# [Problem]
Once you reach the line with "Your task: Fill" below, copy each line exactly, stopping after the line with "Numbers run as", and skip any pictures.

# [Data for this task]
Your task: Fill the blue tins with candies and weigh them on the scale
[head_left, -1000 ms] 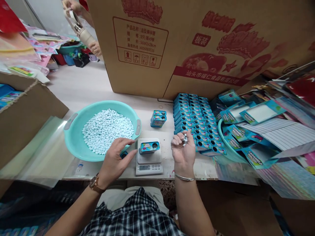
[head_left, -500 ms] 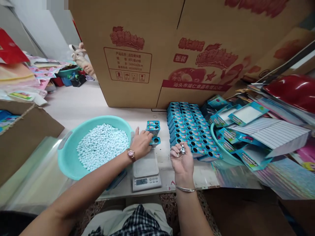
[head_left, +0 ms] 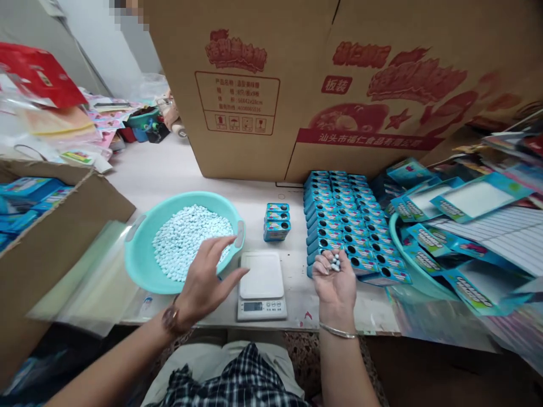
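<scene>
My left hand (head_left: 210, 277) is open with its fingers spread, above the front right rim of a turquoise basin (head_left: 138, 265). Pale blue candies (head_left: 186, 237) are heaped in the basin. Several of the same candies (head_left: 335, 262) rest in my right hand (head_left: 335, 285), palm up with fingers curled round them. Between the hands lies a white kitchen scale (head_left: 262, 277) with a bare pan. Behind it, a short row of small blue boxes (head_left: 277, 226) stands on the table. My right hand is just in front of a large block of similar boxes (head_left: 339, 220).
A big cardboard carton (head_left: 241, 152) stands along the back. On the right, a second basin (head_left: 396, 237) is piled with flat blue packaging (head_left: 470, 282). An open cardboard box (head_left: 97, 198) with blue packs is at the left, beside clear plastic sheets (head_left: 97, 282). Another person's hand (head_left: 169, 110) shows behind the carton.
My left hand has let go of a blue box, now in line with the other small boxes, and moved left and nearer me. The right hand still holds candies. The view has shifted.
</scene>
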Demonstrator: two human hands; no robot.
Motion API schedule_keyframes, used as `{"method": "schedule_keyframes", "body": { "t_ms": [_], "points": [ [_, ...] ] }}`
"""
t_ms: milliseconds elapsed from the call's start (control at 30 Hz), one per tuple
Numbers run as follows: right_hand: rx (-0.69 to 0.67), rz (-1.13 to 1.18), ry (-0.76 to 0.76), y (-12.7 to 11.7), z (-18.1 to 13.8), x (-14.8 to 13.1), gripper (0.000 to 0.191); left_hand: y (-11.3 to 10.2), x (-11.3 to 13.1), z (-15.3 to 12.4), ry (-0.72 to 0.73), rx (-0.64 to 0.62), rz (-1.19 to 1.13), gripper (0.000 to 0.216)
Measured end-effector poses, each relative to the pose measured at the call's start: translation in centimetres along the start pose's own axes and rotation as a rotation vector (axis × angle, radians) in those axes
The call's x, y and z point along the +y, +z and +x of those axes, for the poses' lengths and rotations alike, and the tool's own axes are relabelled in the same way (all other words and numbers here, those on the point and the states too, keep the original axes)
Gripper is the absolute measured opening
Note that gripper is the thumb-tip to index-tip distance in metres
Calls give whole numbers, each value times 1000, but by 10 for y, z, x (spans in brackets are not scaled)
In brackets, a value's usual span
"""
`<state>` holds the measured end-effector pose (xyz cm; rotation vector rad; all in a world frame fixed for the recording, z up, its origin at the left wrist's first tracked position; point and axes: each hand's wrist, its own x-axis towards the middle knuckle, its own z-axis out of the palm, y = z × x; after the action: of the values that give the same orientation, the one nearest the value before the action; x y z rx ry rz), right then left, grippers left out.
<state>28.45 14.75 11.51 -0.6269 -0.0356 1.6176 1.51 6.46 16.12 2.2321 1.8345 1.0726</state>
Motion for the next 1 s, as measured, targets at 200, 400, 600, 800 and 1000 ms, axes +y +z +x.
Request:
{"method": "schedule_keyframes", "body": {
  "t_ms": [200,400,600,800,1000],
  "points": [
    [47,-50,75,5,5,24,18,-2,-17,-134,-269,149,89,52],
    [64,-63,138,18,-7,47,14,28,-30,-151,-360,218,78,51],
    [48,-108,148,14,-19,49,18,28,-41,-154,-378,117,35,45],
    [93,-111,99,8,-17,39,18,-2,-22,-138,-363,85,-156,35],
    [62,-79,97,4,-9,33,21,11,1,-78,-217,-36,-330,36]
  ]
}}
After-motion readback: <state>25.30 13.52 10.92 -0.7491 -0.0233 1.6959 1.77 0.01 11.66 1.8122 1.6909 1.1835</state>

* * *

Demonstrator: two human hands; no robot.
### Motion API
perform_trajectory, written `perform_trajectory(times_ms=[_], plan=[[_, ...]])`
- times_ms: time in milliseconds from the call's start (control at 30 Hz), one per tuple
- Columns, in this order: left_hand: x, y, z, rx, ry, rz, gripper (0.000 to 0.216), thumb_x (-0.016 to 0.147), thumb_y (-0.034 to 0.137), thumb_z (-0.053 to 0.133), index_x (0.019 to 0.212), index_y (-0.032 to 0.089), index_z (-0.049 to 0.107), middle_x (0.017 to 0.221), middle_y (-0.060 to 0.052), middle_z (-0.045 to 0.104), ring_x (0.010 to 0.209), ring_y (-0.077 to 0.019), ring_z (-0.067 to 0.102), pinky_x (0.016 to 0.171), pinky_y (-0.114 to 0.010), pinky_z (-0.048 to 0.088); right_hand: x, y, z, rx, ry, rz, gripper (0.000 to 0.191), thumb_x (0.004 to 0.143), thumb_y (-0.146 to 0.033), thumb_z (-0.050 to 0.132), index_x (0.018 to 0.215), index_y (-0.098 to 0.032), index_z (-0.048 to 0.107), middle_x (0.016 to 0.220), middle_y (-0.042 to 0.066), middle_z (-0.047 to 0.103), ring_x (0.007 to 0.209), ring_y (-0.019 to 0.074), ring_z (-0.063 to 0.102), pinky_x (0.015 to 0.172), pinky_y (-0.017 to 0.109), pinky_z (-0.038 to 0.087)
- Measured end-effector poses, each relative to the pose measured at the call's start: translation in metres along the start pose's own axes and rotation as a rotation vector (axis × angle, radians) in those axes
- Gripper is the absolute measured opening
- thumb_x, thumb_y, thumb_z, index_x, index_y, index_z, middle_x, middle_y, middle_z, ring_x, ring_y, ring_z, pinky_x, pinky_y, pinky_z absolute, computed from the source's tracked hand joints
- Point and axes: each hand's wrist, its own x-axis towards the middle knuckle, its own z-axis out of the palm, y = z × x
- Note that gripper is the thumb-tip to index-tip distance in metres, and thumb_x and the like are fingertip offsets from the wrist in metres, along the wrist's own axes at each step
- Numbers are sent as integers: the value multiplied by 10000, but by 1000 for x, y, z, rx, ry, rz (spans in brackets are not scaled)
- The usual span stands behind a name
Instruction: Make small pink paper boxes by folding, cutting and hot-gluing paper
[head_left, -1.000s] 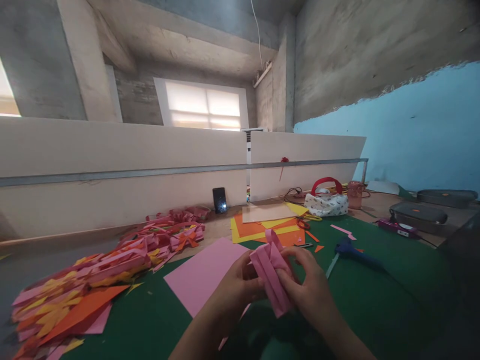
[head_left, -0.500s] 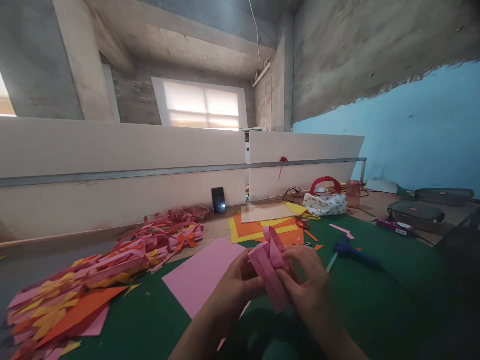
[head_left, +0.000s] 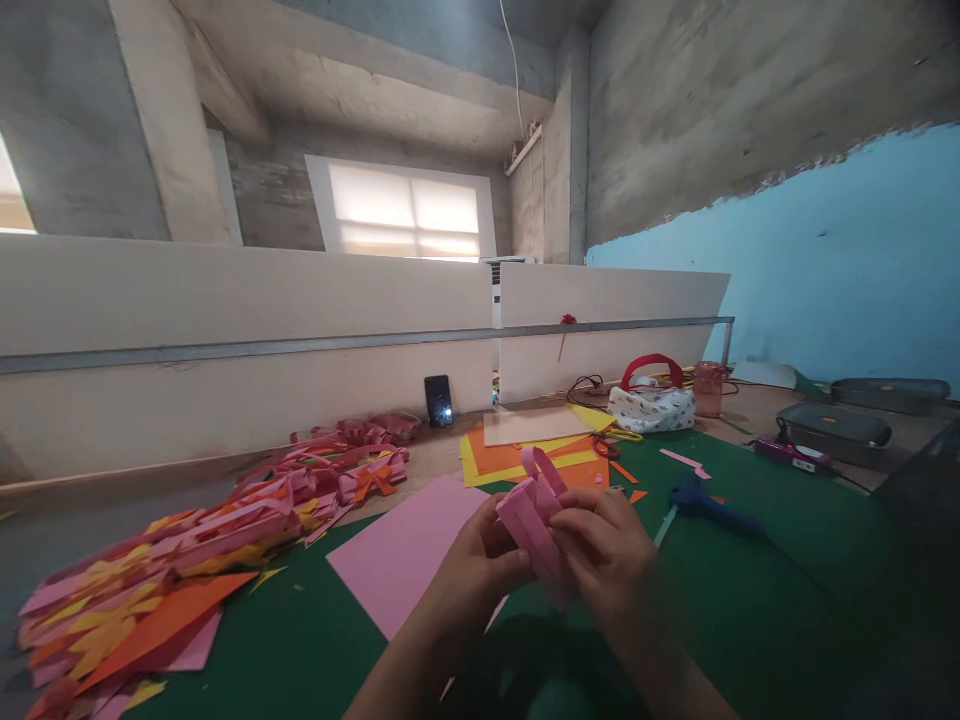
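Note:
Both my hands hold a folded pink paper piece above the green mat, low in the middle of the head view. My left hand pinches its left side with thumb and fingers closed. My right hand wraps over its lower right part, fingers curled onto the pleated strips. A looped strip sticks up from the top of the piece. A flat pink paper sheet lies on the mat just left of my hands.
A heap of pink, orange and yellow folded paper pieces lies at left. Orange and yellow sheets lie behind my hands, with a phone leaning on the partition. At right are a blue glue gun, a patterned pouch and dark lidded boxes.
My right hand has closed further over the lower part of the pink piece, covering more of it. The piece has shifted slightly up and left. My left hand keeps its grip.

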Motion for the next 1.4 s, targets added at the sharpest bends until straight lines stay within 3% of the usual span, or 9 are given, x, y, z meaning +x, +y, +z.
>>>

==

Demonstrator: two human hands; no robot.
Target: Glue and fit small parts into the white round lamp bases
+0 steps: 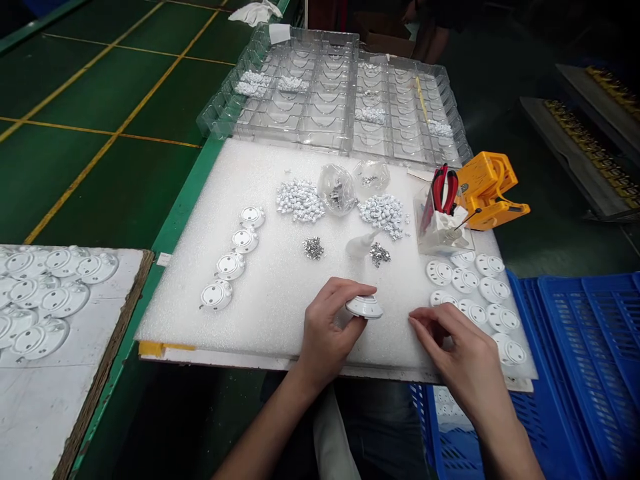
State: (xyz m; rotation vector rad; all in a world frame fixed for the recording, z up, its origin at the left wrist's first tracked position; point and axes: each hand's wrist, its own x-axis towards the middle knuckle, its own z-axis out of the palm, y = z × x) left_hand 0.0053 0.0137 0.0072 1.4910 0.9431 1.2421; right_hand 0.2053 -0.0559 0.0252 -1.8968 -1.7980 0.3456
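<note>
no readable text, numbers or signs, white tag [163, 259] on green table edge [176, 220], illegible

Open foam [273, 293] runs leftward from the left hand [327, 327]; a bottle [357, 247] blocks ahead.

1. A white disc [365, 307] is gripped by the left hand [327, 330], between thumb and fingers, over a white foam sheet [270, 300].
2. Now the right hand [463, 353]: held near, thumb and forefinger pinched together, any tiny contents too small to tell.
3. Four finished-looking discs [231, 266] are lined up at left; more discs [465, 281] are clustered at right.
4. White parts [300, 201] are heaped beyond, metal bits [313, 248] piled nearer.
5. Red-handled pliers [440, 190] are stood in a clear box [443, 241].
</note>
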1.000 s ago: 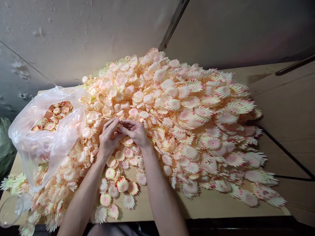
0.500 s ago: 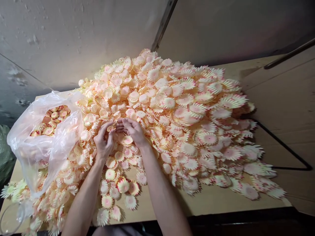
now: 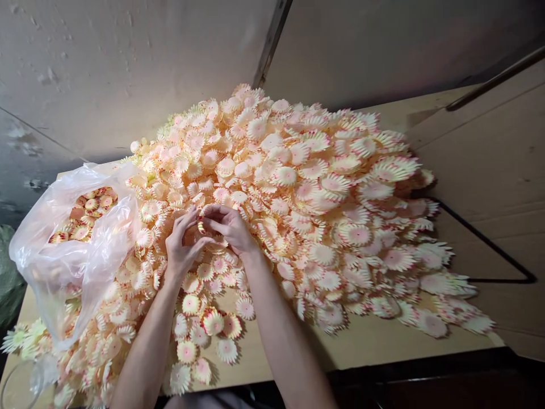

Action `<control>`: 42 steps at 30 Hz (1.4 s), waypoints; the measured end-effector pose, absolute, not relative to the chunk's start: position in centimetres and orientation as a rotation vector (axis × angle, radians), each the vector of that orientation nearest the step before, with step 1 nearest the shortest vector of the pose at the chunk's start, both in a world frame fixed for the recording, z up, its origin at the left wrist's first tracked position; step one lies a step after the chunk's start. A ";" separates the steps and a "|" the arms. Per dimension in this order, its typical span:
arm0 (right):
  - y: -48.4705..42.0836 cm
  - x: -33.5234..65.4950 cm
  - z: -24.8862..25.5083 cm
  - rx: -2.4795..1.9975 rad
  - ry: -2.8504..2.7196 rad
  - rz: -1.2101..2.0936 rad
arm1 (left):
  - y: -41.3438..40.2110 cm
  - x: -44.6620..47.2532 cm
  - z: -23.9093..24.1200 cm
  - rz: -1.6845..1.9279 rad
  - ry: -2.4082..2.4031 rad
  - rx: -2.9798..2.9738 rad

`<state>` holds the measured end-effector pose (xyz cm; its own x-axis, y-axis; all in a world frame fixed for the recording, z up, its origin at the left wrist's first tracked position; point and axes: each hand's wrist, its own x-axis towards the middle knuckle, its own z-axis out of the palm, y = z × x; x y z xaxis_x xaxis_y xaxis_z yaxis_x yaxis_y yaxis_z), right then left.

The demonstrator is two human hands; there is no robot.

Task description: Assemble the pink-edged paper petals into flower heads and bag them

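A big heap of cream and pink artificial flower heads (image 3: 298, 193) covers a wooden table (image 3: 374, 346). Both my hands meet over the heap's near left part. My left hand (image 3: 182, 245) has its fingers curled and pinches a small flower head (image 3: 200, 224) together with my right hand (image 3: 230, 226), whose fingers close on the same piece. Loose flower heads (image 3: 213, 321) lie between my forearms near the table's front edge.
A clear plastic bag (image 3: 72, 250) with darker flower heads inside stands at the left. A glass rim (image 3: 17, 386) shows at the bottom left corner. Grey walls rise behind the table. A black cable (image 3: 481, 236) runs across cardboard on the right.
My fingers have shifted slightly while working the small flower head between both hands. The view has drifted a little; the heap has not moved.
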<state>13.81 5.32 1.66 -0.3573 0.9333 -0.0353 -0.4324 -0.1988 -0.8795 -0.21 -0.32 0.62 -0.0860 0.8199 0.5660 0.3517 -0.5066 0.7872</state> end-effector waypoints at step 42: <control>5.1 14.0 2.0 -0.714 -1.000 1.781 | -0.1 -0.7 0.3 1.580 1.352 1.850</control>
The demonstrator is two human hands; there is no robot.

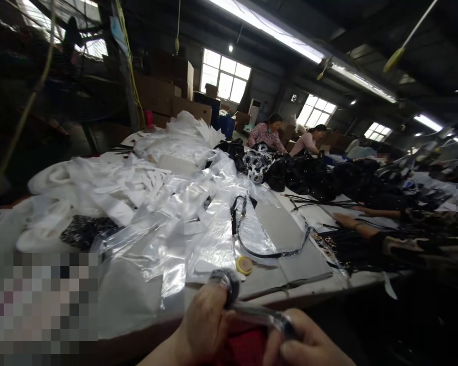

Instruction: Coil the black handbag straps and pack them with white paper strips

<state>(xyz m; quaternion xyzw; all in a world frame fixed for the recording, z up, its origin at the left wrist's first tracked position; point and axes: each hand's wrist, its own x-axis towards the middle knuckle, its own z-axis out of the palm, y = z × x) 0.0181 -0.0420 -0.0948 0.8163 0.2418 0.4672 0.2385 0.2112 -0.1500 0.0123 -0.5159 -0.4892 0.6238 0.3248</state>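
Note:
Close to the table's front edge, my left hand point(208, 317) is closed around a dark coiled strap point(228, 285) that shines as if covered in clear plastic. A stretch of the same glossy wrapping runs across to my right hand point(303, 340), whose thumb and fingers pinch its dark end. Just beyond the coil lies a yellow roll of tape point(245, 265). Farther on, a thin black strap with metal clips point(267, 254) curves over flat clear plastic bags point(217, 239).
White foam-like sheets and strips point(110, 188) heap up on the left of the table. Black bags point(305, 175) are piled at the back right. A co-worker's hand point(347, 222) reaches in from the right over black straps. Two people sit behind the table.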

# [Solution]
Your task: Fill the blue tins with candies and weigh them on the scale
[head_left, -1000 ms] 
[head_left, -500 ms] 
[head_left, +0 ms] 
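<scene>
My left hand (head_left: 210, 277) is open with its fingers spread, above the front right rim of a turquoise basin (head_left: 138, 265). Pale blue candies (head_left: 186, 237) are heaped in the basin. Several of the same candies (head_left: 335, 262) rest in my right hand (head_left: 335, 285), palm up with fingers curled round them. Between the hands lies a white kitchen scale (head_left: 262, 277) with a bare pan. Behind it, a short row of small blue boxes (head_left: 277, 226) stands on the table. My right hand is just in front of a large block of similar boxes (head_left: 339, 220).
A big cardboard carton (head_left: 241, 152) stands along the back. On the right, a second basin (head_left: 396, 237) is piled with flat blue packaging (head_left: 470, 282). An open cardboard box (head_left: 97, 198) with blue packs is at the left, beside clear plastic sheets (head_left: 97, 282). Another person's hand (head_left: 169, 110) shows behind the carton.
My left hand has let go of a blue box, now in line with the other small boxes, and moved left and nearer me. The right hand still holds candies. The view has shifted.
</scene>
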Demonstrator: two human hands; no robot.
Motion API schedule_keyframes, used as `{"method": "schedule_keyframes", "body": { "t_ms": [_], "points": [ [_, ...] ] }}`
"""
t_ms: milliseconds elapsed from the call's start (control at 30 Hz), one per tuple
Numbers run as follows: right_hand: rx (-0.69 to 0.67), rz (-1.13 to 1.18), ry (-0.76 to 0.76), y (-12.7 to 11.7), z (-18.1 to 13.8), x (-14.8 to 13.1), gripper (0.000 to 0.191); left_hand: y (-11.3 to 10.2), x (-11.3 to 13.1), z (-15.3 to 12.4), ry (-0.72 to 0.73), rx (-0.64 to 0.62), rz (-1.19 to 1.13), gripper (0.000 to 0.216)

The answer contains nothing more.